Following McLeod and the cases preceding it, we believe that whether the pool constituted a hidden peril to Stacie is a question which reasonable persons may well answer differently. To answer this question, the trier of fact must take into account such circumstances as the child’s age and intelligence, the risk to the child and facts peculiar to the child which, in a case involving a pool, might include a history of swimming lessons or familiarity with bodies of water. If the trier of fact finds a hidden peril to the child, the fact-finder must then determine whether, considering the child’s age and circumstances, a warning was required or, if a warning was given, whether it was adequate. As the Shannon court said, “[w]hat constitutes an adequate warning is dependent upon what a reasonable prudent man would do in like circumstances considering the capacity of the child to appreciate the full extent of the risk involved.” Shannon, 102 Ariz. at 317, 428 P.2d at 995. The trier of fact could conclude that a reasonable prudent person would realize that it was impossible to adequately warn this child of the risk. Then the trier of fact must move to the other phase of duty to a child licensee and consider whether the homeowner failed to exercise reasonable care to make the dangerous condition — the pool — safe for the child.
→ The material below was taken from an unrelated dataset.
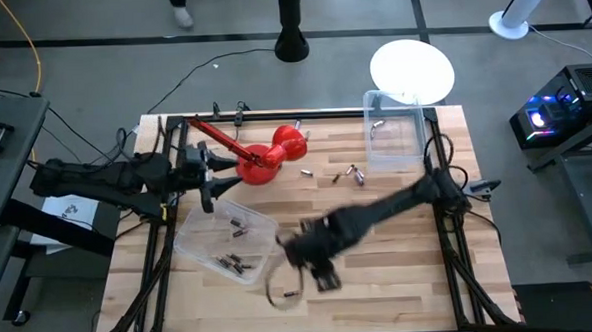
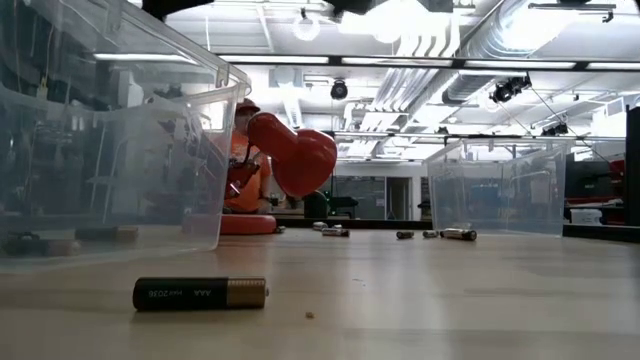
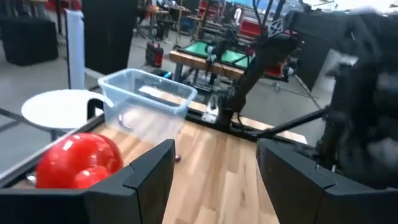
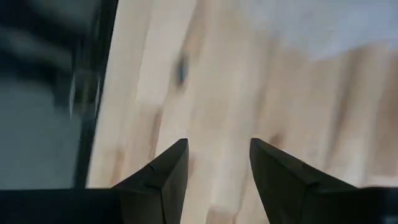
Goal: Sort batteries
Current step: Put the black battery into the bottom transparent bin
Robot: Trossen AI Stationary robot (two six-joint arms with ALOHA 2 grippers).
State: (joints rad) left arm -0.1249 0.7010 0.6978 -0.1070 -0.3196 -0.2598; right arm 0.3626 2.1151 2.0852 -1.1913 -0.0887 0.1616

Alternatively, the homeowners contend that even if the pool was a hidden peril, they fulfilled their duty by making Stacie’s parents aware of the pool and its dangers. The McLeod court responded to this argument by stating that the fact that the child’s parents were aware of the risks involved in the backyard pool and may have been contributorily negligent does not eliminate the property owner’s duty to the child. As the McLeod court said, “[questions of contributory negligence are always jury questions and, more importantly, when a child is the plaintiff, the parents’ negligence cannot be imputed to the child.” McLeod, 163 Ariz. at 11, 785 P.2d at 580. Thus, a warning about the pool to Stacie’s parents did not eliminate the homeowners’ duty to Stacie.
As we previously stated in McLeod, “we do not hold that an internally unfenced swimming pool is or is not unreasonably dangerous as a matter of law. It is for the finder of fact to decide.” Id. When all circumstances are considered, the trier of fact may or may not find that the pool was dangerous to Stacie, may or may not find that her parents assumed full responsibility for her safety, and may or may not find that the homeowners’ conduct was reasonable under the circumstances. See McLeod, 163 Ariz. at 9, 785 P.2d at 578. Considering the circumstances of this case, these factors should properly be weighed by the jury, and should not be decided by the court on a motion for summary judgment.
We conclude that the trial court erred in granting summary judgment in favor of the homeowners and therefore reverse and remand for further proceedings.